Visit companions are commonly present in older adults' routine medical encounters, actively engaged in care processes, and influential to patients' satisfaction with physician care. More systematic recognition and integration of visit companions in health care processes may benefit quality of care for a particularly vulnerable patient population.
Concerns regarding deficits in care quality and rising health care costs have grown in recent years, fueled in part by anticipated, demographically driven increases in health services use. In response, numerous quality improvement activities have been undertaken, including advances in information technology, the creation of novel chronic care delivery models, and performance-based physician payment schemes. Yet few of these endeavors have successfully addressed deficiencies in quality of care1 or dissatisfaction with care2,3 among those patients who are the sickest. Moreover, these initiatives seldom address the experience of patients and their families during face-to-face medical encounters, even though these experiences are thought to represent “true north” in quality care.4
There has been a growing appreciation of families' relevance to patient care5-8; however, specific knowledge is limited regarding what attributes of their involvement are valued or helpful to patients or efficacious in terms of quality-of-care outcomes. Likewise, information regarding the frequency, characteristics, and impact of family involvement during medical visits has thus far been limited to small studies9-11 with restricted samples of patients. This study contributes to knowledge on the topic by presenting population-based estimates of the number and characteristics of Medicare beneficiaries who report being typically accompanied to routine medical visits. Attributes of family members and friends who accompany patients (for simplicity, referred to as visit companions) and the functions that they perform are also described. Finally, we examine whether accompaniment status of beneficiaries, or functions assumed by visit companions, have a bearing on beneficiaries' satisfaction with their usual physician.
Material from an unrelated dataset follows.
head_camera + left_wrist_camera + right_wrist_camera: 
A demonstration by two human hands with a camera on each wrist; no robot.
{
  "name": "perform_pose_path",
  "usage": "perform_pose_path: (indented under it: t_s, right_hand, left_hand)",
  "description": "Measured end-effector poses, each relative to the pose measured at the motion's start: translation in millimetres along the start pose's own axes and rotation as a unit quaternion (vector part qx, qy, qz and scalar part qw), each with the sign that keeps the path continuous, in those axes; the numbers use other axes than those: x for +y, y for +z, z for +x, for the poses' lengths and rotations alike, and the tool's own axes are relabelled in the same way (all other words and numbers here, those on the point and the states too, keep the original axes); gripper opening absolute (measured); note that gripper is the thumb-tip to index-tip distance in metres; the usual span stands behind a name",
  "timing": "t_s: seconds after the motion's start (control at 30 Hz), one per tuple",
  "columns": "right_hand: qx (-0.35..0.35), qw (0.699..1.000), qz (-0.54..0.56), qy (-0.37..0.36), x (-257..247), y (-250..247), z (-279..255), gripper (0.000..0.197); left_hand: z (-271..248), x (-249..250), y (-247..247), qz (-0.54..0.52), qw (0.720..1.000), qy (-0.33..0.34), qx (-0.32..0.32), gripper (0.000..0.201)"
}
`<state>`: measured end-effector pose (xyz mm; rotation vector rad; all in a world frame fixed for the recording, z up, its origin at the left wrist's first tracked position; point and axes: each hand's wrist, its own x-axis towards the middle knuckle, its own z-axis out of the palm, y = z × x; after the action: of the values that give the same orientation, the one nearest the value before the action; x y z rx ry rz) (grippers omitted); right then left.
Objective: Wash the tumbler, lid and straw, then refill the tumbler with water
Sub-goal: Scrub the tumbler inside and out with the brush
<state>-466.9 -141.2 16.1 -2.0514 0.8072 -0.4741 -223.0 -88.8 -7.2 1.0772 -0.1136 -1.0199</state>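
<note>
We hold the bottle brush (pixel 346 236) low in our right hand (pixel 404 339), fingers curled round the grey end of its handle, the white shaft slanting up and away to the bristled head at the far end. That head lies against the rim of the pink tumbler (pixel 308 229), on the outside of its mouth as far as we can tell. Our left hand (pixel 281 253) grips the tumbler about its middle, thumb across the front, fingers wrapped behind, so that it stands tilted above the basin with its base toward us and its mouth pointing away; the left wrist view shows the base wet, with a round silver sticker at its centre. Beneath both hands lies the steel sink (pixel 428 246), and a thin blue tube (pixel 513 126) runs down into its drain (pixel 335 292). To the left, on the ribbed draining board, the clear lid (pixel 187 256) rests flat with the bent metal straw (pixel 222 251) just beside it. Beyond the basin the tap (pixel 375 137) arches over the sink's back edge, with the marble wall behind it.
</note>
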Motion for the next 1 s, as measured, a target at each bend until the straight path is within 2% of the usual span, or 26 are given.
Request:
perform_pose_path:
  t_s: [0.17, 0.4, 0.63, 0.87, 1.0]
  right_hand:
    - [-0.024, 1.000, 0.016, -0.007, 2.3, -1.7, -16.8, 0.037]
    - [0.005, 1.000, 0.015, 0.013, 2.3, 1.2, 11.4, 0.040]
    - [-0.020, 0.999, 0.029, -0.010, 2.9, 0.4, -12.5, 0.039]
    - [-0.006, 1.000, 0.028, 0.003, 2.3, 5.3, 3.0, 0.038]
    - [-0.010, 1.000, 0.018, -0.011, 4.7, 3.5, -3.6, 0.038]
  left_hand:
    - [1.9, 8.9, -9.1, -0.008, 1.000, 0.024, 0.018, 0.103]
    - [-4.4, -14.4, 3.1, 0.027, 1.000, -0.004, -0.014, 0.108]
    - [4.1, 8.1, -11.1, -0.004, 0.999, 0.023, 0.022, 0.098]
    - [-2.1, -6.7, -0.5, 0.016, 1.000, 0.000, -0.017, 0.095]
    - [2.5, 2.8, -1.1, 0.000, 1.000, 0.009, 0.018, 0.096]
The Medicare Current Beneficiary Survey (MCBS) is a rotating panel survey of a nationally representative sample of Medicare beneficiaries. The sample for this study consists of 12 018 community-dwelling Medicare beneficiaries 65 years or older who were continuously enrolled throughout the 2004 calendar year. In-person interviews were conducted with the beneficiary or with his or her proxy if the beneficiary was unable to respond. With sample weights, study participants are representative of approximately 30 million community-dwelling Medicare beneficiaries.
Accompaniment status was ascertained by the participants' responses as to whether they are “usually” accompanied to their usual source of care. Visit companion identity refers to the relationship of the accompanying individual to the study participant. Respondents endorsed up to 9 functions indicating the reasons for which participants were accompanied, including assistance with logistics (transportation, physical assistance, appointment scheduling), engagement in care processes and visit communication (taking notes, asking questions, providing information to the physician about the patient's medical condition, explaining physicians' instructions to the patient, and acting as an English language translator), and the provision of company and moral support.
Beneficiaries' age, sex, education, self-rated health, as well as 14 self-reported chronic conditions, hearing, and vision impairment were reported. Disability was defined as having received help with performing—or not performing owing to a health or physical problem—any of 5 instrumental activities of daily living (IADLs) or 5 activities of daily living (ADLs), categorized as “not disabled,” “IADL disabled only,” or “ADL disabled.” Total annual Medicare expenditures, summarized from administrative claims data, are presented for the subset of participants who were continuously enrolled in fee-for-service Medicare throughout the calendar year.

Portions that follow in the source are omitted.